**ASSIGNMENT:** Scan the records beneath this line for the line holding "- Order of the" and the line holding "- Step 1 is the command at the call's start", then transcribe exactly those two and all lines between.

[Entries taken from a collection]
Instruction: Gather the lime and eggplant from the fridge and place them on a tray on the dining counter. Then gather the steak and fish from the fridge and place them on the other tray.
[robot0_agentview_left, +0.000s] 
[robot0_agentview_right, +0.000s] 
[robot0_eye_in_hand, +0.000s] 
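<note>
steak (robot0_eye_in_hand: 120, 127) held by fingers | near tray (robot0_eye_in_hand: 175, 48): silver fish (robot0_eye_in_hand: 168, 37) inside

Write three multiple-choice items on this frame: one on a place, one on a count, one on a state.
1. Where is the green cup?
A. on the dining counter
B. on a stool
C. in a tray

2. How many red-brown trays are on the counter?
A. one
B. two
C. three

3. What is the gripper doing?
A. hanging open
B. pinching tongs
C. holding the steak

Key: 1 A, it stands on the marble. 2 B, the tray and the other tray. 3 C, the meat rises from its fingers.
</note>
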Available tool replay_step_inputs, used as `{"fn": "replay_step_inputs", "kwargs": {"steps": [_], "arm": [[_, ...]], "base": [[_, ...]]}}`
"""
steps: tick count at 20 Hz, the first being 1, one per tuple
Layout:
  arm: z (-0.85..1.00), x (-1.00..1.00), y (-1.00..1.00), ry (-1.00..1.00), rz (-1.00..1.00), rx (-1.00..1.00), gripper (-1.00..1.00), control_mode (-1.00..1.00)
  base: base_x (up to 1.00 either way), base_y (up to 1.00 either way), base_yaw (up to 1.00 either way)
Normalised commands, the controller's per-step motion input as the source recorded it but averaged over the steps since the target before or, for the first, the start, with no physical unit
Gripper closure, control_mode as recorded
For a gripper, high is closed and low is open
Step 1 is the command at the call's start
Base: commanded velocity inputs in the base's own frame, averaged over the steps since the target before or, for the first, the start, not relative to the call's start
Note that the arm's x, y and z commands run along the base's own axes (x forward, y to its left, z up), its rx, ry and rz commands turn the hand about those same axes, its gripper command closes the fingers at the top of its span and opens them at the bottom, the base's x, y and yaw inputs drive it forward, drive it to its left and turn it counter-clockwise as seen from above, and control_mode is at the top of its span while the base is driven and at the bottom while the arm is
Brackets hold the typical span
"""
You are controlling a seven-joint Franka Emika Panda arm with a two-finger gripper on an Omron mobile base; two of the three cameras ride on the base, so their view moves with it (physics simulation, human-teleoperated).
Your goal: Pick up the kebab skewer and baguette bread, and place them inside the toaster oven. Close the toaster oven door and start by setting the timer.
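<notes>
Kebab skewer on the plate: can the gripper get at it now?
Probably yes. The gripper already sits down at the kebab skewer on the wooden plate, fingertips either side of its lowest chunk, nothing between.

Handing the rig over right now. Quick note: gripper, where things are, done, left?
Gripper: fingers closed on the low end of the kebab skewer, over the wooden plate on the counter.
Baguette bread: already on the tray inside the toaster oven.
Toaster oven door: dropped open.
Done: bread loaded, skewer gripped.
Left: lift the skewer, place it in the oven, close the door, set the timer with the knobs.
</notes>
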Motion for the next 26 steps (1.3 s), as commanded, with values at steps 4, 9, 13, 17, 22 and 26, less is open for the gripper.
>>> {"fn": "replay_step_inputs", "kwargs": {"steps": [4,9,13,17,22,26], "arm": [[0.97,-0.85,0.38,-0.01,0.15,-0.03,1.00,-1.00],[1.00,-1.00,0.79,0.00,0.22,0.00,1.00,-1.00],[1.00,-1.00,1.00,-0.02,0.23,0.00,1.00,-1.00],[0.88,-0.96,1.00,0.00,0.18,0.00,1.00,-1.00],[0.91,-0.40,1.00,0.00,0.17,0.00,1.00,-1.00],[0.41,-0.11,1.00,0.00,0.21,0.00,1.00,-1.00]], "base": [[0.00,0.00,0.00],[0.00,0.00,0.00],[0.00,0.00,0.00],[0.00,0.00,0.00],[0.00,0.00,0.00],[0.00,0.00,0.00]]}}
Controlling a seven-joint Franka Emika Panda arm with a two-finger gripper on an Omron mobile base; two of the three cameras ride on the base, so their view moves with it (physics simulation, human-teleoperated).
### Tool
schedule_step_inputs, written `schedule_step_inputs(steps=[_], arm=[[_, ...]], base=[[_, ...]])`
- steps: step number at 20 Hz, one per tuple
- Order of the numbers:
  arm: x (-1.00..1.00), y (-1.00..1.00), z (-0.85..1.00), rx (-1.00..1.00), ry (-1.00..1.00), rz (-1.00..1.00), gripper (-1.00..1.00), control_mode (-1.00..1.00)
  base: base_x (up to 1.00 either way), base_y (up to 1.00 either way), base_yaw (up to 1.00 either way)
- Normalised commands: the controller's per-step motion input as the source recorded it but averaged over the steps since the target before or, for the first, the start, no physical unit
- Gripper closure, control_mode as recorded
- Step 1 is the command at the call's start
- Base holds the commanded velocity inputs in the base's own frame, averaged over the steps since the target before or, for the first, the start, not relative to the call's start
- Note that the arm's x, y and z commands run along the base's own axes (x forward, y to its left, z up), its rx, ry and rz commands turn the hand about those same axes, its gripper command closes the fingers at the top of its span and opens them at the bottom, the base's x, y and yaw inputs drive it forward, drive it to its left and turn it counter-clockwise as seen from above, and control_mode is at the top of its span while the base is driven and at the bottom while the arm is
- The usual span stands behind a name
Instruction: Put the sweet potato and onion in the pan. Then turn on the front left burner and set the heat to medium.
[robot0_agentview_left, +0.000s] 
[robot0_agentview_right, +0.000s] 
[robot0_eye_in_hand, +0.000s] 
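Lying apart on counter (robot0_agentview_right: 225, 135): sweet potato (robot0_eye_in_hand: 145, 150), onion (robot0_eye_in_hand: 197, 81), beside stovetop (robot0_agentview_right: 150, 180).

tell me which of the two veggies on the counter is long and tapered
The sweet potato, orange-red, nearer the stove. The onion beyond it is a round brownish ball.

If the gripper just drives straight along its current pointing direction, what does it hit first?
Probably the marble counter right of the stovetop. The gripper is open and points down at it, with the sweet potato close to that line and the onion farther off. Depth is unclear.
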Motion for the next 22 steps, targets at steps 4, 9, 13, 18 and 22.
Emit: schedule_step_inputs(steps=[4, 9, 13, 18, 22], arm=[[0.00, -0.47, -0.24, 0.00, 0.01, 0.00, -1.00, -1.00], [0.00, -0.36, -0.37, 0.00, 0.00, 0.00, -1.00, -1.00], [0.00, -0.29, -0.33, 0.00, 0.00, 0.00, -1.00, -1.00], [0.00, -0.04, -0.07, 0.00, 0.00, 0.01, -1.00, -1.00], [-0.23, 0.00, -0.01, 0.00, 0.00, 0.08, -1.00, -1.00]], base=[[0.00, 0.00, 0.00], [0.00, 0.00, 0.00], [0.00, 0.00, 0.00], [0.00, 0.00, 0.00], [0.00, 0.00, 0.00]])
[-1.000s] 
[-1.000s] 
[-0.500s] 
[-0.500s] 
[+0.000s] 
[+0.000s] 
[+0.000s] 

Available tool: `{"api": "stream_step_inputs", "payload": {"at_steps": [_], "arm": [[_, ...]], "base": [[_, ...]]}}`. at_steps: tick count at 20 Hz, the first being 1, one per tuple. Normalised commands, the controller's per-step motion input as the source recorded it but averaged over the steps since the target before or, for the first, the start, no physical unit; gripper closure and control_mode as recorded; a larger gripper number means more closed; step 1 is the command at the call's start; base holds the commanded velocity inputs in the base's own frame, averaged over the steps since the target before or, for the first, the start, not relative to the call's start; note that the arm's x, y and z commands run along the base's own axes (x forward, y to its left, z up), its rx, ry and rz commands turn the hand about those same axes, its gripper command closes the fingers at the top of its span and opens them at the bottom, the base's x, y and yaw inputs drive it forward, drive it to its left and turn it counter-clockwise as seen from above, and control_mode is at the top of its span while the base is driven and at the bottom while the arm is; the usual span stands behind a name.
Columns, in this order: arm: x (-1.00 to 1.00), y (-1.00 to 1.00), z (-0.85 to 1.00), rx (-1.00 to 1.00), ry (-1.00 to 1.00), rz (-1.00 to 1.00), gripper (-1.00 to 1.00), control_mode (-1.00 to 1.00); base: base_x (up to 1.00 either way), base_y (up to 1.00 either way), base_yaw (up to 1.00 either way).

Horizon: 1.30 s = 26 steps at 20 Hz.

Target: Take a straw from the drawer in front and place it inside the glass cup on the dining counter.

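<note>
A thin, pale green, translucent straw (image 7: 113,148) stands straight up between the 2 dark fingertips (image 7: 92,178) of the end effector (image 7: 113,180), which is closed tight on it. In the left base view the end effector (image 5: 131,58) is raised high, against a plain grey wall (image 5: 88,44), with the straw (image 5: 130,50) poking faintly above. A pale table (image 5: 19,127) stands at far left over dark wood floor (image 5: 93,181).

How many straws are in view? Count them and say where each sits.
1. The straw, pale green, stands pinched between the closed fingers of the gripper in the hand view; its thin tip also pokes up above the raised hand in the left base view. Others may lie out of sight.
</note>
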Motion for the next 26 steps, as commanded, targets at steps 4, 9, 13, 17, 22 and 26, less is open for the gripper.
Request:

**EXERCISE RESPONSE:**
- Order of the numbers:
  arm: x (-1.00..1.00), y (-1.00..1.00), z (-0.85..1.00), rx (-1.00..1.00), ry (-1.00..1.00), rz (-1.00..1.00), gripper (-1.00..1.00), control_mode (-1.00..1.00)
  base: base_x (up to 1.00 either way), base_y (up to 1.00 either way), base_yaw (up to 1.00 either way)
- Normalised commands: the controller's per-step motion input as the source recorded it but averaged over the steps since the target before or, for the first, the start, no physical unit
- Gripper closure, control_mode as recorded
- Step 1 is the command at the call's start

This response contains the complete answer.